Re: our experiences with various filesystems and tuning options

Posted by Rita <rm...@gmail.com>.

what filesystem are they using and what is the size of each filesystem?


On Mon, May 9, 2011 at 9:22 PM, Will Maier <wc...@hep.wisc.edu> wrote:

> On Mon, May 09, 2011 at 05:07:29PM -0700, Jonathan Disher wrote:
> > Speak for yourself, I just built a bunch of 36 disk datanodes :)
>
> And I just unboxed 10 more 36 disk systems to join the two already in our
> cluster. We also have 20 systems with 24 disks, though most of our
> datanodes are
> have more typical four disks...
>
> --
>
> Will Maier - UW High Energy Physics
> cel: 608.438.6162
> tel: 608.263.9692
> web: http://www.hep.wisc.edu/~wcmaier/
>



-- 
--- Get your facts first, then you can distort them as you please.--

Re: our experiences with various filesystems and tuning options

Posted by Will Maier <wc...@hep.wisc.edu>.

On Mon, May 09, 2011 at 05:07:29PM -0700, Jonathan Disher wrote:
> Speak for yourself, I just built a bunch of 36 disk datanodes :)

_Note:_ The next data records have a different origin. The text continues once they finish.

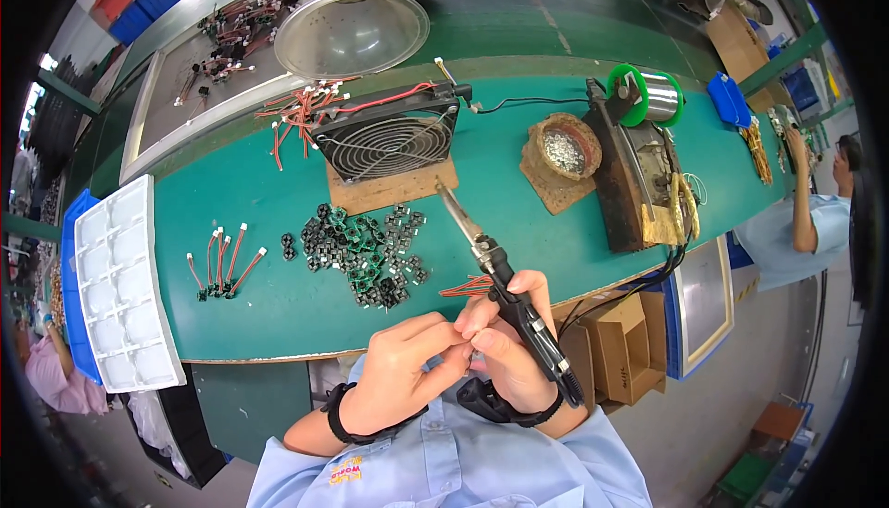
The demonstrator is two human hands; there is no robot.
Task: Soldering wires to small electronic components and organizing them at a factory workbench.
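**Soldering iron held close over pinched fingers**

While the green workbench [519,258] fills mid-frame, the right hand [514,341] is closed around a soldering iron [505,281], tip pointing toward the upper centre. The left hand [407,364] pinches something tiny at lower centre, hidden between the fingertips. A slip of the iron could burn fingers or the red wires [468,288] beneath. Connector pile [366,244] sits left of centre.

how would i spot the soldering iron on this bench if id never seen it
Start at the square black fan standing on a board in the middle of the green bench. Just right of and below it, a thin metal tip leads to a black handle, the soldering iron, gripped in the right hand. It is the only long black tool held above the bench.
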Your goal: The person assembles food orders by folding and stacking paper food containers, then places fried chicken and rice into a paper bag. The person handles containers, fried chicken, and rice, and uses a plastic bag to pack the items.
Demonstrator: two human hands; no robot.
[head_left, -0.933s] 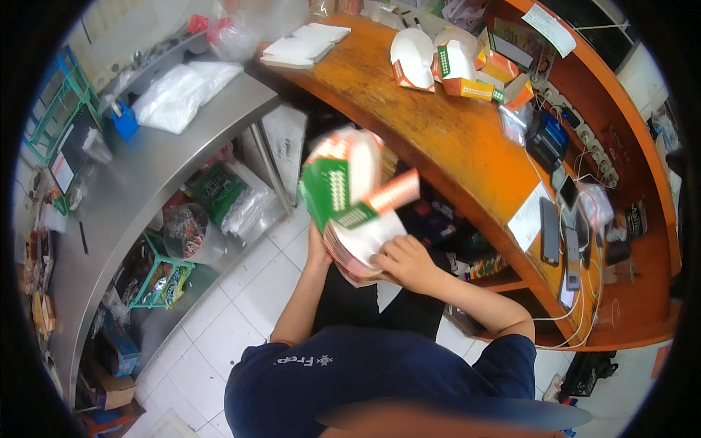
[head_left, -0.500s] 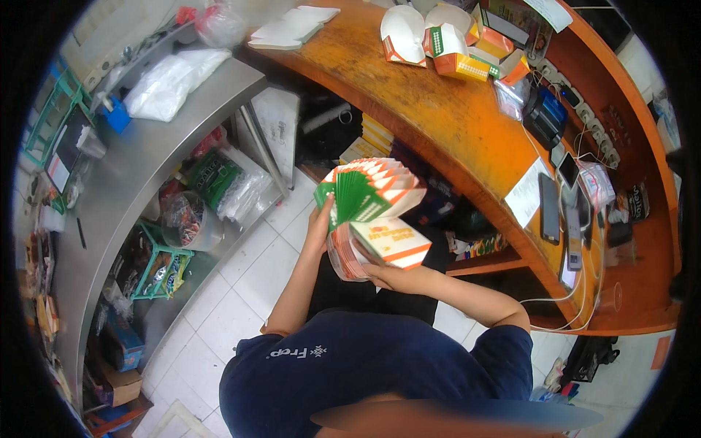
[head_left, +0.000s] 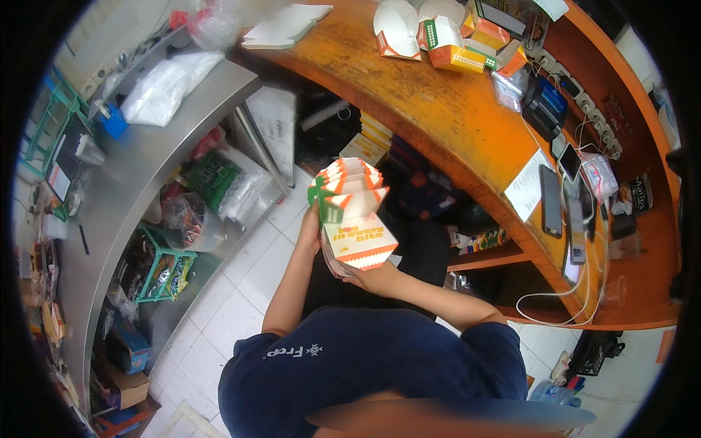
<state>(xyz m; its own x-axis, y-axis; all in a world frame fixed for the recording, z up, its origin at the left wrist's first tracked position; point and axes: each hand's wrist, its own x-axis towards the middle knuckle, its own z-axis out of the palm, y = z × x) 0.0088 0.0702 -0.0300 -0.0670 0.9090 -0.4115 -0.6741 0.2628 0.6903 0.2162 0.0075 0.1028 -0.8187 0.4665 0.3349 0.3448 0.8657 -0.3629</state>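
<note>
A stack of folded paper food boxes (head_left: 362,237), white with orange zigzag edges and green sides, is held in front of my body above my lap. My left hand (head_left: 310,228) grips the stack along its left side, its fingers partly hidden behind the cardboard. At the near end my right hand (head_left: 374,278) is closed around the lower corner, with most fingers out of sight beneath. The top box lies with its printed panel facing up, while those at the far end stand in overlapping, slightly spread layers.
Opened paper boxes (head_left: 456,55) stand on the curved wooden counter (head_left: 409,91), with flat white cardboard (head_left: 286,26) farther left. Phones (head_left: 549,201) and cables lie at right. A steel counter (head_left: 164,157) curves along the left, bearing a white plastic bag (head_left: 169,87).
The wide green fan of boxes has drawn together into a narrower stack. The top box has turned and settled nearer to me, and both hands have shifted slightly, still holding the boxes.
</note>
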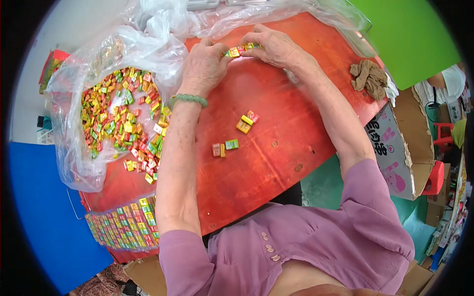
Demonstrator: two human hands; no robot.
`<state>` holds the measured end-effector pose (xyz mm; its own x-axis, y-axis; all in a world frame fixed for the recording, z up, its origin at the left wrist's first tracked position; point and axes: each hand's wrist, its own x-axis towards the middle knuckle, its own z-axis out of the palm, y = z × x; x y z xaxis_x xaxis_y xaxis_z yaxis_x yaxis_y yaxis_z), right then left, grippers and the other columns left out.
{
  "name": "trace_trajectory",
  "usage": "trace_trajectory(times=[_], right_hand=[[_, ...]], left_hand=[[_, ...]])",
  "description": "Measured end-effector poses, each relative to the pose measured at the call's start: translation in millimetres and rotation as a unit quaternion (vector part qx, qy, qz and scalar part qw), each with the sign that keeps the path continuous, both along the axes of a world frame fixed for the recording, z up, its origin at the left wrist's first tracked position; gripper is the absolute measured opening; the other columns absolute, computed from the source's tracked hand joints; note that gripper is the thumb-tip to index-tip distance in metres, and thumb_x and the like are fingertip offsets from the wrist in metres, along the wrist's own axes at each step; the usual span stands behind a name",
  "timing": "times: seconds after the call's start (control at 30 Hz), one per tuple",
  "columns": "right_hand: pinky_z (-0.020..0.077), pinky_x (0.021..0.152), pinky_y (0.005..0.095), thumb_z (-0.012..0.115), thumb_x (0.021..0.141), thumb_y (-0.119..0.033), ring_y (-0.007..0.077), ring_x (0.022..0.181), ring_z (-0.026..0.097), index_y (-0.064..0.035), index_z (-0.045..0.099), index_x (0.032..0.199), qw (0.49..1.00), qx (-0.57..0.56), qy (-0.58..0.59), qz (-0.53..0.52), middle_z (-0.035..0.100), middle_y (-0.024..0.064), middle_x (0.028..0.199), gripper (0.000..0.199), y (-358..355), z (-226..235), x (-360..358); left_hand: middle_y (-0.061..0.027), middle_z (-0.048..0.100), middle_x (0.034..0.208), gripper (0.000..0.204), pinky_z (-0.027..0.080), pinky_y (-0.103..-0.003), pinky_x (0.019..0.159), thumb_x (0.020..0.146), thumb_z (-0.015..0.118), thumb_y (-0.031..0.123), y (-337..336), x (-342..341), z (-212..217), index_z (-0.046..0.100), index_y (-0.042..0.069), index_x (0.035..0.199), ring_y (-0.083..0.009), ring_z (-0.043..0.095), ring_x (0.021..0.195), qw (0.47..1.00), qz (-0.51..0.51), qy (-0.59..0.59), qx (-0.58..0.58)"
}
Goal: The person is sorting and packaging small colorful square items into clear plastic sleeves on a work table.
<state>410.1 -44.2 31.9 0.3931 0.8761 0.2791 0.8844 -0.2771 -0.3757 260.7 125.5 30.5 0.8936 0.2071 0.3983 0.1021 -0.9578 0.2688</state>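
Note:
At the far side of the red table (256,177), my left hand (206,64) and my right hand (273,47) grip the two ends of a short row of small wrapped candies (235,52). The fingers of both hands are closed on it, hiding its ends. The row shows yellow, red and green wrappers. Nearer to me lies a small group of yellow and red candies (244,124). Close by are a few more, one of them a green candy (231,144). Left of my left forearm, a large heap of loose candies (113,108) spills from a clear plastic bag (69,138).
Candies packed in neat rows (121,224) lie at the table's near left edge. A crumpled brown cloth (369,79) rests at the right edge. Beyond it stands an open cardboard box (395,148). More clear plastic (212,22) covers the far edge.

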Motion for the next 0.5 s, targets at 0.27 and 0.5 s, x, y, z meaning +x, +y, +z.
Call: trace_trajectory(times=[0.27, 0.5], right_hand=[[0.0528, 0.088, 0.0461, 0.072, 0.096, -0.029, 0.0347, 0.102, 0.065, -0.0139, 0.071, 0.119, 0.999, -0.031, 0.022, -0.015, 0.062, 0.0124, 0.109, 0.027, 10, -17, 10], [0.0537, 0.09, 0.0446, 0.071, 0.096, -0.023, 0.0343, 0.103, 0.065, -0.0089, 0.068, 0.121, 0.999, 0.015, 0.03, -0.011, 0.063, 0.0145, 0.11, 0.029, 2, -27, 16]], left_hand=[[-0.0181, 0.068, 0.107, 0.024, 0.055, -0.05, 0.089, 0.091, 0.073, 0.029, 8, 13, -9, 0.078, 0.011, 0.107, -0.0385, 0.067, 0.103, 0.997, 0.019, 0.072, -0.021], [-0.0195, 0.069, 0.109, 0.022, 0.054, -0.05, 0.092, 0.091, 0.072, 0.023, 19, 15, -16, 0.077, 0.005, 0.104, -0.04, 0.067, 0.103, 0.997, 0.0, 0.057, -0.054]])
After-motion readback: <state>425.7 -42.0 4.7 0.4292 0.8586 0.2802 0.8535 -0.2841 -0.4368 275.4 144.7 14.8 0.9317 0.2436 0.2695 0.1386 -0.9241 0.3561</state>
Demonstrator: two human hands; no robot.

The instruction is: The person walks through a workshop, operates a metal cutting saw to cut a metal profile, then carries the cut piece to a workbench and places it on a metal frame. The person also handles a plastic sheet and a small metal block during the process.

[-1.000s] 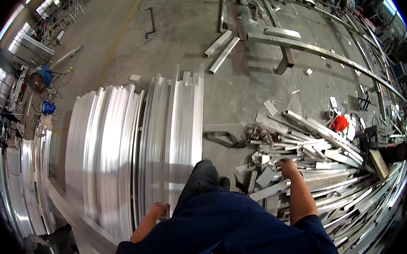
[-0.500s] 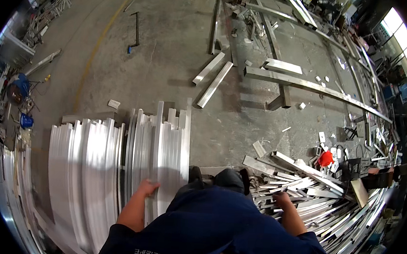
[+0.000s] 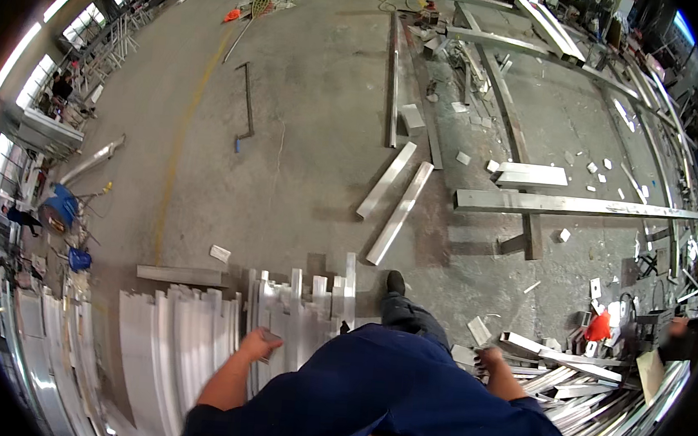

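Note:
My left hand [image 3: 258, 345] hangs over the stack of bright metal profiles [image 3: 296, 316], its fingers curled. A small greyish patch shows at its fingertips, too small to name. My right hand [image 3: 494, 362] is held low on the other side, beside the heap of metal strips [image 3: 566, 381]. Its fingers look bent and dark at the tips; what they hold, if anything, I cannot make out. A wider stack of silvery profiles [image 3: 164, 330] lies left of the first one.
Two short square tubes [image 3: 398, 214] lie on the concrete ahead. A long square beam [image 3: 563, 205] rests across other beams at right. A cranked rod [image 3: 249, 108] lies farther off. By the heap is a red object [image 3: 599, 326]; at left stands a blue machine [image 3: 59, 207].
My view has shifted, and the stacks and floor pieces sit lower in it. One foot now shows stepped forward. Both hands stay at my sides, the left still over the profiles.

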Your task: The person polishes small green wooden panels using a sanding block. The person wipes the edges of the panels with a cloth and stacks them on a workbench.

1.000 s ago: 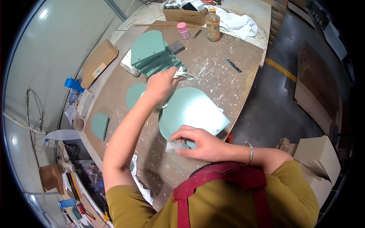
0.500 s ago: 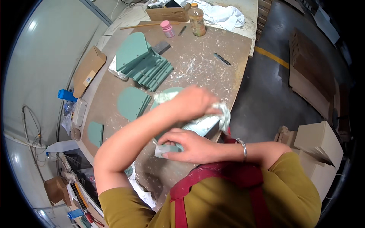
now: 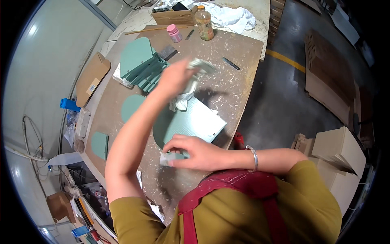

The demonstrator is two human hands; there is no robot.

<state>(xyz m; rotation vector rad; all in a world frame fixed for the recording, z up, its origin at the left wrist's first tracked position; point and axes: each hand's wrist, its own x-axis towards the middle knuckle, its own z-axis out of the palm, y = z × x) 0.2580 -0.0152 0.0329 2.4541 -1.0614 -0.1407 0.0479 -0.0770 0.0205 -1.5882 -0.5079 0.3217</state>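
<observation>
A pale green panel [image 3: 195, 122] with one rounded end and small holes lies in front of me, its surface catching a bright glare. Over its far edge my left hand [image 3: 177, 78], blurred by motion, is closed on a crumpled white-green cloth [image 3: 185, 97]. Part of that cloth hangs down onto the panel. My right hand [image 3: 199, 152] is at the panel's near edge, its fingers curled around a small whitish piece [image 3: 165, 158] whose kind I cannot make out. Beyond to the left stands a stack of similar green panels [image 3: 138, 61].
Single green panels [image 3: 99, 145] lie at the table's left. Farther back are a pink jar [image 3: 174, 34], an orange-capped bottle [image 3: 204, 25], a dark cutter-like tool [image 3: 231, 63] and a cardboard box [image 3: 174, 17]. Cartons [image 3: 335, 148] stand right of the table [image 3: 243, 53].
My left hand has swept with the cloth from the panel's right side away to its far left, uncovering the panel's surface. My right hand keeps its hold on the whitish piece.
</observation>
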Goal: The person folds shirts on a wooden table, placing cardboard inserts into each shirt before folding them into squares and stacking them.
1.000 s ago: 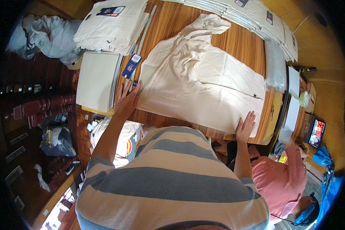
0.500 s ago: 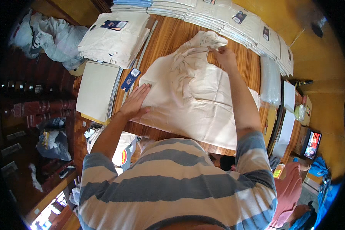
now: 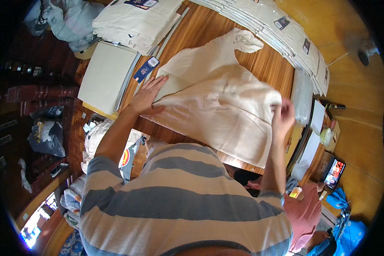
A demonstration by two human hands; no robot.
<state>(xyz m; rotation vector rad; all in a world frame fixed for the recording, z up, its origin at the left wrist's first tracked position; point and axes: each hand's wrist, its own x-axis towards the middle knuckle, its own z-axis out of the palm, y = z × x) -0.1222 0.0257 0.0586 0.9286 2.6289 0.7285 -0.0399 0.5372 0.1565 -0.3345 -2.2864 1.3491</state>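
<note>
A cream shirt (image 3: 213,109) is spread across the wooden table (image 3: 209,25) in front of me, its far end bunched into a curled, cuff-like bit. My left hand (image 3: 148,96) lies flat on its left edge, fingers stretched out and a little apart. At the right side, my right hand (image 3: 283,116) pinches the shirt's edge between thumb and fingers, lifting it slightly. Broad soft creases run from the left hand toward the right one. A dark blue hang tag (image 3: 146,69) lies just beyond my left fingertips.
Folded cream garments (image 3: 136,19) are stacked at the far left, above a pile of pale boards (image 3: 106,77). Bagged folded garments (image 3: 269,25) line the far edge. Clear plastic sleeves (image 3: 302,98) lie at right, near a lit screen (image 3: 334,173) and a person in pink (image 3: 303,213).
My right hand has come from the far end to the right side, drawing a shirt edge with it. The bunched middle has opened out. My left hand still presses the left edge.
</note>
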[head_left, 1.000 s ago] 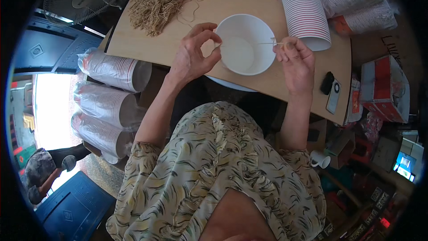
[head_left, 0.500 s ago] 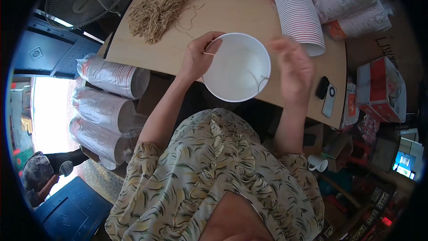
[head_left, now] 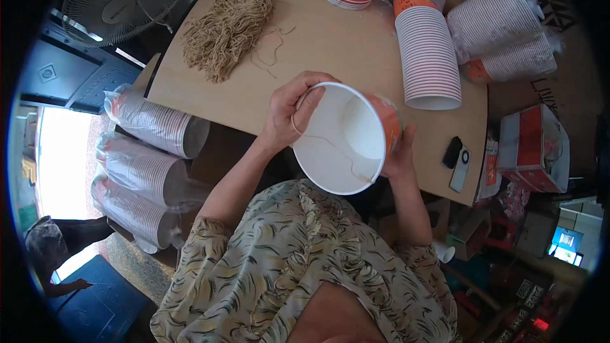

And I just unboxed 10 more 36 disk systems to join the two already in our
cluster. We also have 20 systems with 24 disks, though most of our datanodes are
have more typical four disks...

-- 

Will Maier - UW High Energy Physics
cel: 608.438.6162
tel: 608.263.9692
web: http://www.hep.wisc.edu/~wcmaier/

Re: our experiences with various filesystems and tuning options

Posted by Jonathan Disher <jd...@parad.net>.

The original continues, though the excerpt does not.